* _Task details_:
Report each line of the listing that carries the word "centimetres".

* _Records for the exercise_:
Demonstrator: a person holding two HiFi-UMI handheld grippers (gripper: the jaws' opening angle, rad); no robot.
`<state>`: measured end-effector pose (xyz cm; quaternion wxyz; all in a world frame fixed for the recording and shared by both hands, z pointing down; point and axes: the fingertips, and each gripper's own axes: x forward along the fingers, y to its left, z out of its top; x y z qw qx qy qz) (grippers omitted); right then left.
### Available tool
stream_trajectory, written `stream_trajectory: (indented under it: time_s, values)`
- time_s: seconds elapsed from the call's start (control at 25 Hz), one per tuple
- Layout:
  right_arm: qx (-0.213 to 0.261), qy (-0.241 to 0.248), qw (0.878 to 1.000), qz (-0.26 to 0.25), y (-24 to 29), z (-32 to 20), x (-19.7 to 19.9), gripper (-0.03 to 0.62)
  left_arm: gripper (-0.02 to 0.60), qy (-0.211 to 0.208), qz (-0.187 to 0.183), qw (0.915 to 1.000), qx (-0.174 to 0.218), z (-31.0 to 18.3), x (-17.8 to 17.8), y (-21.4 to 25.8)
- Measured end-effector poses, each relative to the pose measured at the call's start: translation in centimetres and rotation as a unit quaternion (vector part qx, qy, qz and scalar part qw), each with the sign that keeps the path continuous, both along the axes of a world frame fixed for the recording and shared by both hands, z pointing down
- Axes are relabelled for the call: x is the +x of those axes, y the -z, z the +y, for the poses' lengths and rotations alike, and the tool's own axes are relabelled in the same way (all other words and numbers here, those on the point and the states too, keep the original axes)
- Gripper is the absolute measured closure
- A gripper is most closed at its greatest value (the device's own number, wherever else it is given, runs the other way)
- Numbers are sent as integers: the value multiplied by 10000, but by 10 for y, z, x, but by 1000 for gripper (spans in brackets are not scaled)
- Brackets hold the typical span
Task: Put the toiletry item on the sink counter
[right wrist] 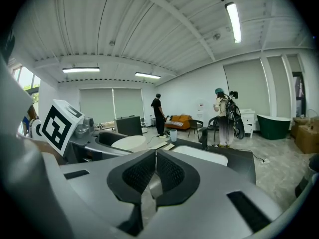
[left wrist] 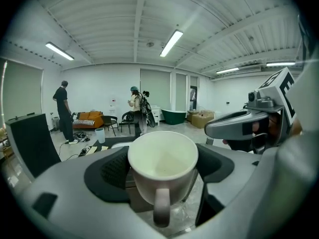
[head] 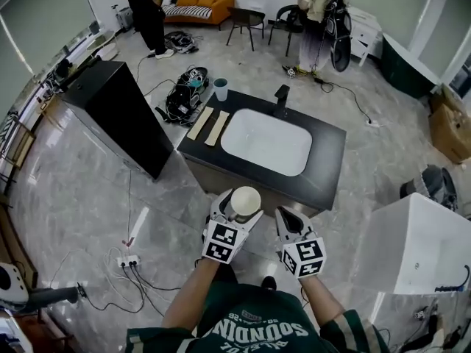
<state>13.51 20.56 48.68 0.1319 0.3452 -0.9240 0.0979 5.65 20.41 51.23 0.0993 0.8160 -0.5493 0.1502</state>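
Left gripper [head: 234,213]: my jaws are clamped on a cream mug [head: 246,199], one pad on each side of its body. In the left gripper view the mug [left wrist: 162,164] stands upright, mouth up and looking empty, with its handle turned back toward the camera. Right gripper [head: 288,220]: jaws pressed together with nothing between them, confirmed in the right gripper view [right wrist: 153,176]. The target is the dark worktop [head: 326,155], centre of the head view, with a white basin [head: 266,142] sunk in its middle and a black faucet [head: 282,98] on its far edge. The mug sits low in that frame, just at the worktop's near edge. Grey floor [left wrist: 185,214] shows under it in the left gripper view, so I judge it is not over the surface yet. Key relation: the worktop lies straight ahead of the left jaws, up-frame, with its long axis running from upper left to lower right. The left gripper carries the item and is nearer the worktop's left end. That end already holds two flat pale strips [head: 208,126] and a pale cup [head: 220,88]. Bare dark surface shows on the near rim and to the right of the basin. Judgement: move forward, keep the mug vertical, and set it down clear of the basin's edge.
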Motion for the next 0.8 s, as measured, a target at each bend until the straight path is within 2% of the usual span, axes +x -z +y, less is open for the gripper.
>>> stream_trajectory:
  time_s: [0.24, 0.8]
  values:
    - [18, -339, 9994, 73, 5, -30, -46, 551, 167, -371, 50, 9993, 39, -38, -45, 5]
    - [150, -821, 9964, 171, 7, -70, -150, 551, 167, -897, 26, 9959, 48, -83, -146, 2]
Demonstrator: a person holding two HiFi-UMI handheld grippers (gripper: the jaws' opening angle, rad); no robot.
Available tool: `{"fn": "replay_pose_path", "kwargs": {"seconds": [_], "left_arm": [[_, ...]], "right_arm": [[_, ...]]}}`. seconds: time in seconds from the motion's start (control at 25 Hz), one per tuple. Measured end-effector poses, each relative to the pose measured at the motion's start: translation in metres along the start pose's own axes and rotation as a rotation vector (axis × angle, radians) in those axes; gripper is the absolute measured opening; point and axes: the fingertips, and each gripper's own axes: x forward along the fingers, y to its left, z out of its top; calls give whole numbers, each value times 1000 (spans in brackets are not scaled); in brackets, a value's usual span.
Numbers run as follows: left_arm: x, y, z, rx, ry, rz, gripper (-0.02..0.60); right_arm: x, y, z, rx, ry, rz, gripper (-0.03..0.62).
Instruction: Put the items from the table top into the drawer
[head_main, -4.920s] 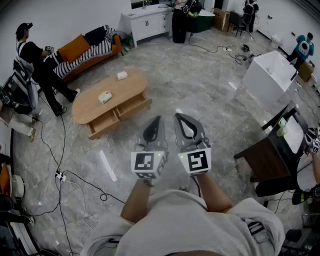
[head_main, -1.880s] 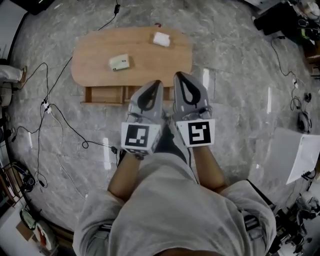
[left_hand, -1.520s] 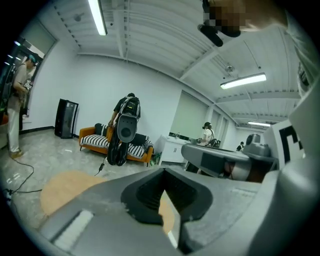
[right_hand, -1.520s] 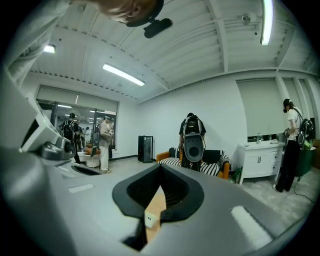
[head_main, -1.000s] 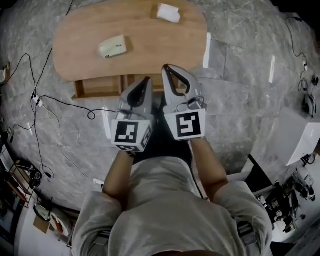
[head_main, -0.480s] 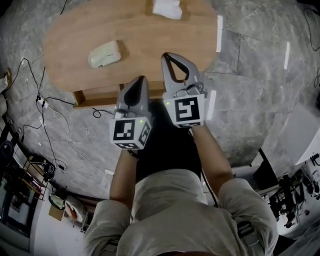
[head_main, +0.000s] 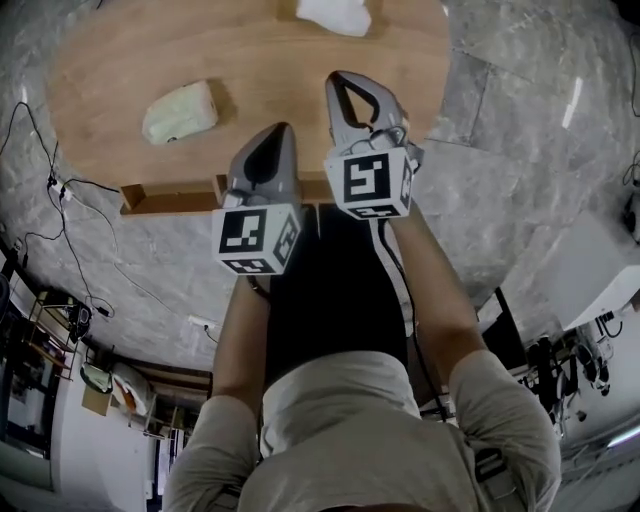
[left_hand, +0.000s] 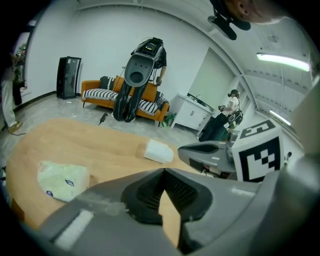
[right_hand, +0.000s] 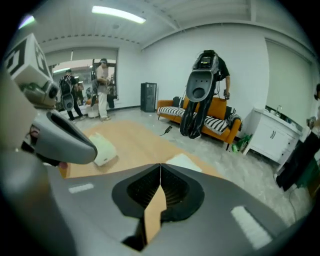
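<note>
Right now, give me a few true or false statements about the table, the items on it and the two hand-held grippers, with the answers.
1. Two items lie on the table: a green pack and a white item. True.
2. The left hand-held gripper holds the green pack. False: its jaws are together on nothing, and the pack lies on the table apart from it.
3. The right hand-held gripper has its jaws together, with nothing between them. True.
4. The white item is in the drawer. False: it lies on the table top, near the far edge.
</note>
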Motion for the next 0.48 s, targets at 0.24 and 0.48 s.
{"fn": "replay_pose_path", "kwargs": {"seconds": [0.24, 0.48], "left_arm": [[31, 20, 4, -25, 4, 37, 20], [57, 40, -6, -16, 38, 59, 20]], "right_arm": [[53, -17, -6, -218, 80, 33, 104], [94, -24, -26, -423, 176, 21, 120]]}}
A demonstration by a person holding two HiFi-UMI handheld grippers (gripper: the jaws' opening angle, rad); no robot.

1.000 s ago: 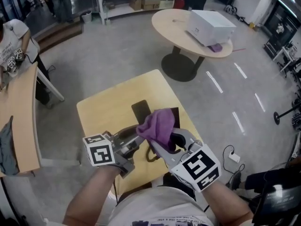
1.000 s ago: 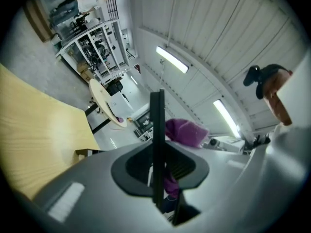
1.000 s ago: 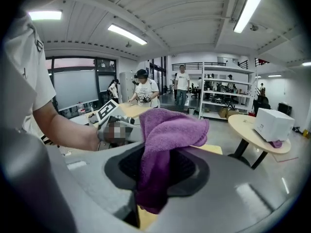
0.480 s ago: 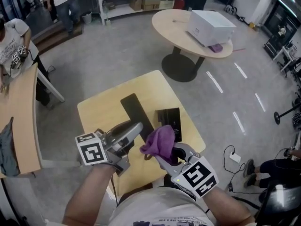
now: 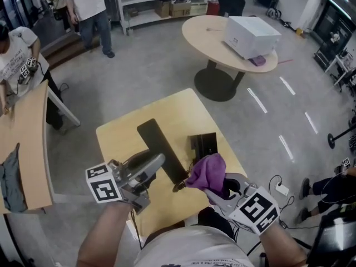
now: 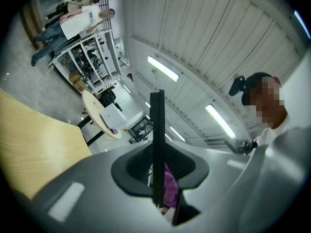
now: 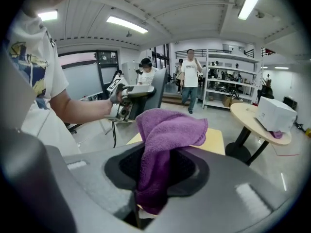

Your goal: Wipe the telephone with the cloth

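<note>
No readable text or labels, print on the white box (image 5: 251, 35) too small

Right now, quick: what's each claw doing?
Left claw: closed on the telephone, held off the table.
Right claw: closed on the purple cloth.
</note>
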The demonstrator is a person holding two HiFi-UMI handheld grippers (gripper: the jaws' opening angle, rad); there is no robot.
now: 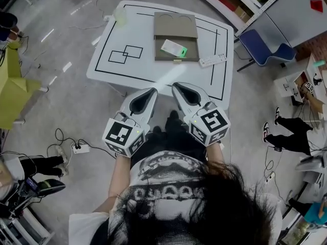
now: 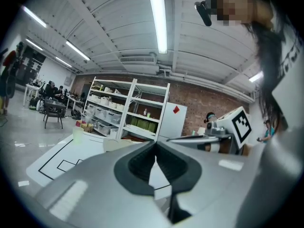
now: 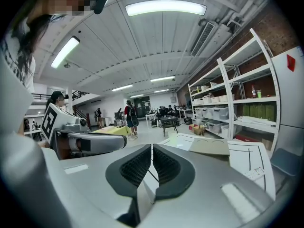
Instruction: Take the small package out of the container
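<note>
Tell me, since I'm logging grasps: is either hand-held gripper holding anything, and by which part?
Nothing is held: the left hand-held gripper and the right hand-held gripper are shut and empty.

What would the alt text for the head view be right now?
Seen from above, a person holds the left gripper and right gripper side by side, fingers shut and empty, short of a white table. On it sits an open cardboard container with the small package lying inside.

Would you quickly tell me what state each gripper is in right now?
Left gripper: closed, fingers together, holding nothing.
Right gripper: closed, fingers together, holding nothing.
</note>
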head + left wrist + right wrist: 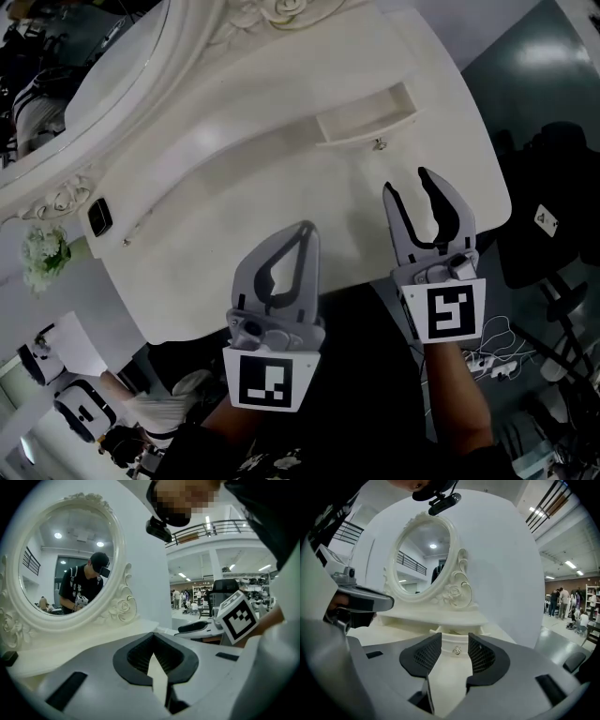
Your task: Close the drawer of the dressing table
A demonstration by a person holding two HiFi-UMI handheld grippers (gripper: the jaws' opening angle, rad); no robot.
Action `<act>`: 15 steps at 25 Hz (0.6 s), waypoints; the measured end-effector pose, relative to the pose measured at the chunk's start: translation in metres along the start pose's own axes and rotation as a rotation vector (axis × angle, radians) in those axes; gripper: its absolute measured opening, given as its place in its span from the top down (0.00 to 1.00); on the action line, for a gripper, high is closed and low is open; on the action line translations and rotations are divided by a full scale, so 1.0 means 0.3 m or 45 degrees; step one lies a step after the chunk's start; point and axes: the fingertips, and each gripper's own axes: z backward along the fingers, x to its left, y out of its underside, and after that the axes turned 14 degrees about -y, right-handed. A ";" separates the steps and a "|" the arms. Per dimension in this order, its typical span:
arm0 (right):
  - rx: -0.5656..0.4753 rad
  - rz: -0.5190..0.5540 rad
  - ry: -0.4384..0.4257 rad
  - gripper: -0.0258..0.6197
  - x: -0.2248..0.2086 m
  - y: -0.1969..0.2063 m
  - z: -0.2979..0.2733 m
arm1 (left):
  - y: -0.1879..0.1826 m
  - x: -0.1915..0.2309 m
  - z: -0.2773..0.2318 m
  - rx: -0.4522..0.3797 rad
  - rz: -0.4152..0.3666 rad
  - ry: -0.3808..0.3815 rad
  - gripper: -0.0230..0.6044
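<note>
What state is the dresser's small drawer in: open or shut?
Open. In the head view the drawer juts out of the dressing table, its hollow inside showing and its knob facing outward.

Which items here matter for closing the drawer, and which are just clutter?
Job: small open white drawer; its metal knob; white dressing table; right tool, open, lined up on the knob.
Lying about: ornate white oval mirror; small black device; white flower bunch.
</note>
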 end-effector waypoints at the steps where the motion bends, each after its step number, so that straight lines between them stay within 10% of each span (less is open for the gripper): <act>1: 0.016 -0.005 0.000 0.72 -0.008 0.016 -0.023 | 0.009 0.001 -0.009 0.007 0.010 0.004 0.96; 15: 0.175 -0.092 0.002 0.72 -0.070 0.170 -0.211 | 0.083 0.057 -0.129 0.072 0.011 0.029 0.96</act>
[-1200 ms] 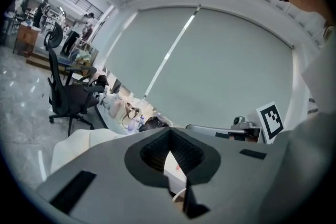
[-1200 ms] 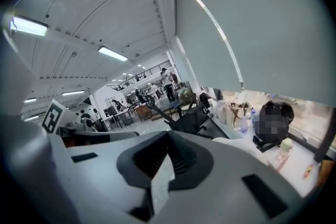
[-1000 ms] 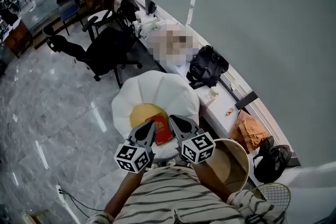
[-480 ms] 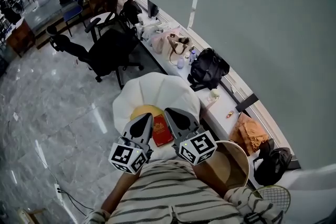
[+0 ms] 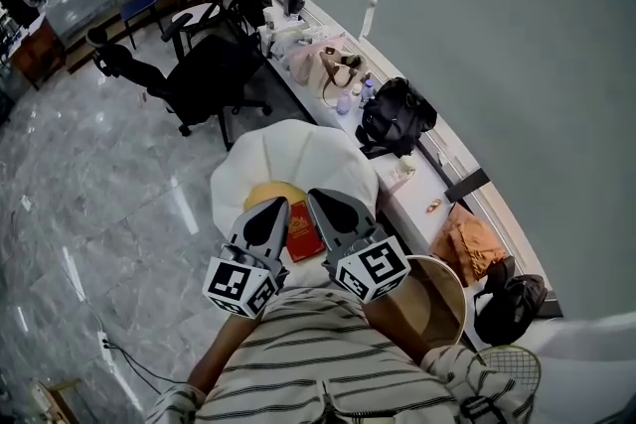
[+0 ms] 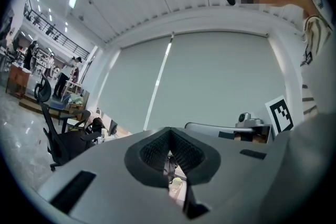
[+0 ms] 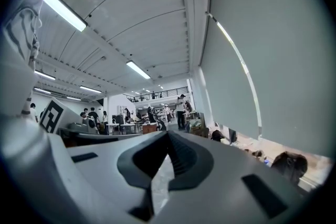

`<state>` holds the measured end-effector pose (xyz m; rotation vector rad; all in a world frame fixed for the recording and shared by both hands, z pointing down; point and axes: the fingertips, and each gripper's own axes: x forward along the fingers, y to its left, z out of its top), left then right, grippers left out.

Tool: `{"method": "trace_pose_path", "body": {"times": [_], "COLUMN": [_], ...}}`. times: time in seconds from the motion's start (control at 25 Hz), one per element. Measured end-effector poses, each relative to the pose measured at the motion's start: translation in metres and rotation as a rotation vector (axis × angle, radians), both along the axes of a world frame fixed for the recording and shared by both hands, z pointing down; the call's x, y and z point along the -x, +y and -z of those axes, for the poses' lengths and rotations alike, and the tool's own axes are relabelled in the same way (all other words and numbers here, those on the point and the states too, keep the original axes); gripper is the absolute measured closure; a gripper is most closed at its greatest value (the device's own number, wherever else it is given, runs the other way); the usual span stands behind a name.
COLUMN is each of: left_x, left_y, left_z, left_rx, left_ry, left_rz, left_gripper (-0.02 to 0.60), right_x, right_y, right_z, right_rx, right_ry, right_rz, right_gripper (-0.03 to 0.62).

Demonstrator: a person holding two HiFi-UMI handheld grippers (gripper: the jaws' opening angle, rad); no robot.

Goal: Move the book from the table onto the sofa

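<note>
A red book (image 5: 305, 230) lies on the yellow middle of a white, fried-egg-shaped sofa (image 5: 298, 159), seen from above in the head view. My left gripper (image 5: 271, 212) and right gripper (image 5: 322, 205) hang side by side above it, one on each side of the book, apart from it. Both point level and are shut with nothing between their pads. In the left gripper view the left gripper (image 6: 169, 157) faces a grey blind. The right gripper (image 7: 166, 153) faces an open office hall in its own view. The book shows in neither gripper view.
A round wooden table (image 5: 444, 305) stands close on the right by the person's striped shirt. A long white desk (image 5: 417, 189) along the wall carries a black bag (image 5: 396, 119) and other bags. Black office chairs (image 5: 204, 74) stand behind the sofa, on a marble floor (image 5: 89, 213).
Both grippers have risen together toward the head camera and rolled a little. The book has stayed on the sofa.
</note>
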<state>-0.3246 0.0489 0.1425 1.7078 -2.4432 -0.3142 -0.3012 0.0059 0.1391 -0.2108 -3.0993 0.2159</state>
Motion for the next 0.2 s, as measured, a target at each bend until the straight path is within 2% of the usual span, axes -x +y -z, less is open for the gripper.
{"method": "trace_pose_path", "body": {"times": [0.2], "left_x": [0.0059], "left_y": [0.0052], "left_z": [-0.0046], "left_rx": [-0.015], "left_ry": [-0.006], "left_rz": [0.012], "left_gripper": [0.577], "right_x": [0.0034], "right_y": [0.001], "right_z": [-0.0036], "right_rx": [-0.008], "right_ry": [0.002], "right_rz": [0.003], "right_gripper": [0.582]}}
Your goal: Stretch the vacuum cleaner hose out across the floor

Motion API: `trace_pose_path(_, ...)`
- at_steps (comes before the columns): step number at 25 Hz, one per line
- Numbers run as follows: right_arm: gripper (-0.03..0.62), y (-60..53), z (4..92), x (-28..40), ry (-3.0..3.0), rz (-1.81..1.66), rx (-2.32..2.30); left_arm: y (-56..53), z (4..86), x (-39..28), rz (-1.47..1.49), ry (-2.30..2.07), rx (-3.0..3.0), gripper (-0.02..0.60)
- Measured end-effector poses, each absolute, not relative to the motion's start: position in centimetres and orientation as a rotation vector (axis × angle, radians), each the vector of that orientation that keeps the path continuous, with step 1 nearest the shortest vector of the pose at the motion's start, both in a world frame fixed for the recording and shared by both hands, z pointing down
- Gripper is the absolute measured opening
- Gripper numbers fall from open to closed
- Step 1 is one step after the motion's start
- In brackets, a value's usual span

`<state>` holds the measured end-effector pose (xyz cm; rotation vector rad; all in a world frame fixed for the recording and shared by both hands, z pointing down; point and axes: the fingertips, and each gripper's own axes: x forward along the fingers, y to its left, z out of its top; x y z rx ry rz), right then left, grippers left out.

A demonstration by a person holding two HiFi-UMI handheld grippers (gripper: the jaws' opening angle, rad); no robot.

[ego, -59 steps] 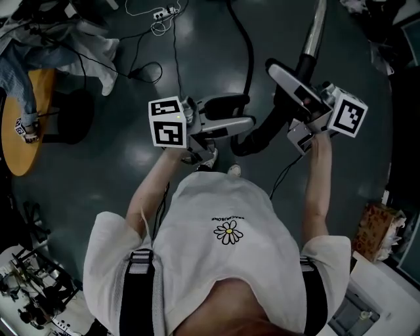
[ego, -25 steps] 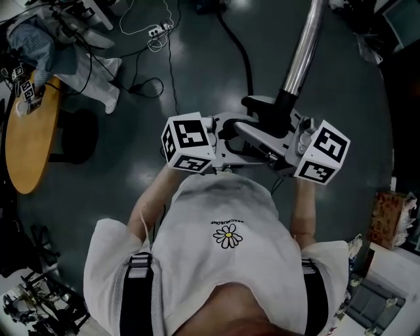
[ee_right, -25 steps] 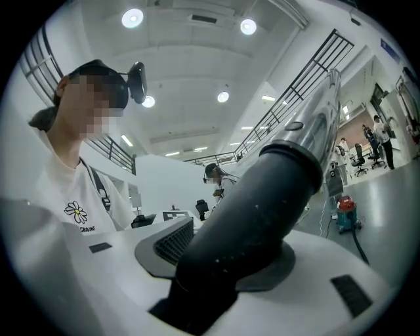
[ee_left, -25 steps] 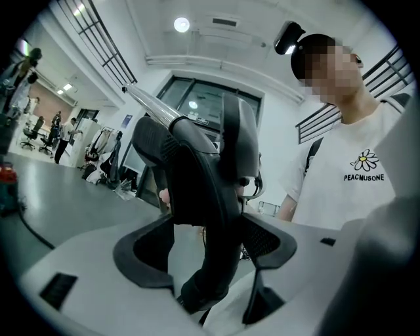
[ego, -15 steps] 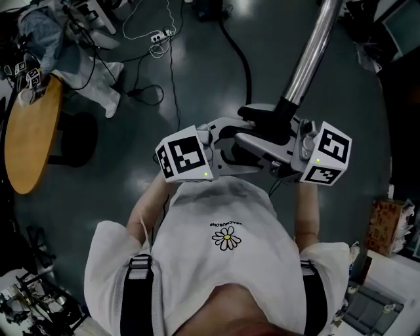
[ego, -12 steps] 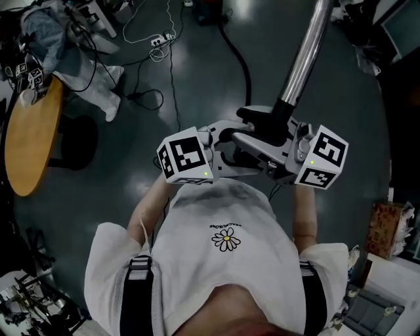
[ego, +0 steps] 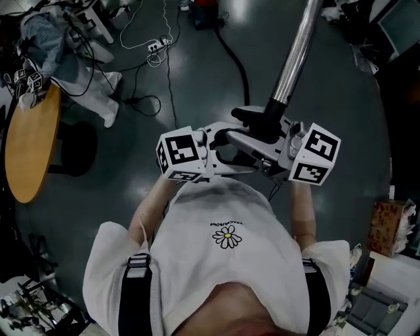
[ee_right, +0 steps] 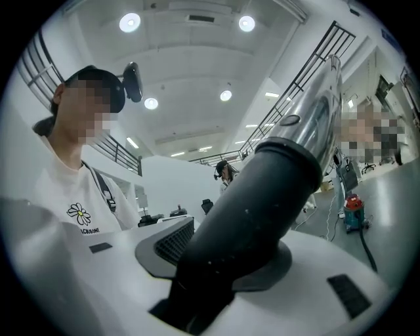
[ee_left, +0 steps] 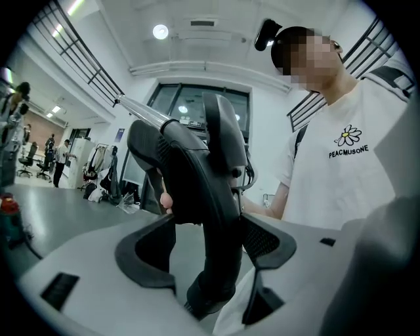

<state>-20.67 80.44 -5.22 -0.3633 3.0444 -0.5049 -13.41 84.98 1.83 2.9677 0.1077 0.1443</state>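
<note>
The left gripper [ee_left: 209, 249] is clenched on the vacuum's black handle [ee_left: 197, 190], which stands upright between its jaws. The dark pad [ee_left: 270, 241] at three o'clock lies against the grip. The opposite pad seems to touch it too, though the wide-angle view makes that contact hard to judge. The right gripper [ee_right: 226, 259] clamps the thick black cuff [ee_right: 262, 210] from both sides, just where it meets the shiny metal tube [ego: 293, 56].

In the head view both grippers are level in front of the person's white T-shirt [ego: 226, 262]. Their marker cubes sit at nine and three o'clock of the handle, and their jaws point inward toward each other. The tube leaves the cuff toward one o'clock and runs out of the top edge.

The vacuum cleaner hose [ego: 237, 59] lies on the dark floor [ego: 197, 85] at about twelve o'clock from the grippers. It is a black curve reaching up to the red canister [ego: 205, 14] at the top edge; its near end passes out of sight behind the handle.

A white power strip [ego: 157, 43] with looped cable lies at eleven o'clock. A round wooden table [ego: 29, 151] stands at nine o'clock, well apart. A cardboard box [ego: 387, 230] is at four o'clock.
</note>
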Motion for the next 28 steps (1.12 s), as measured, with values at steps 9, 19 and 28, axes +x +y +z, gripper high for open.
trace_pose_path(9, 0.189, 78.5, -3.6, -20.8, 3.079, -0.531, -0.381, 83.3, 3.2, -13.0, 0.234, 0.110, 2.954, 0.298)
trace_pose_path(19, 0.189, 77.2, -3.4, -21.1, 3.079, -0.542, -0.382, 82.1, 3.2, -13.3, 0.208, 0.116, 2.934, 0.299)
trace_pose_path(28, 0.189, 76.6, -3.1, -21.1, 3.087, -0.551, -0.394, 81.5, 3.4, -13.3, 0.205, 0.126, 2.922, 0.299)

* _Completed task_:
- Measured end-effector poses, each relative to the pose measured at the call's start: translation in centimetres and rotation as a unit quaternion (vector part qx, qy, qz and scalar part qw), each with the sign that keeps the path continuous, both along the axes of a world frame fixed for the recording and shared by both hands, z pointing down
- Measured end-effector poses, each absolute, not relative to the motion's start: position in centimetres and orientation as a rotation vector (axis × angle, radians), each the vector of that orientation that keeps the path continuous, with step 1 nearest the shortest vector of the pose at the motion's start, both in a world frame fixed for the recording and shared by both hands, z pointing down

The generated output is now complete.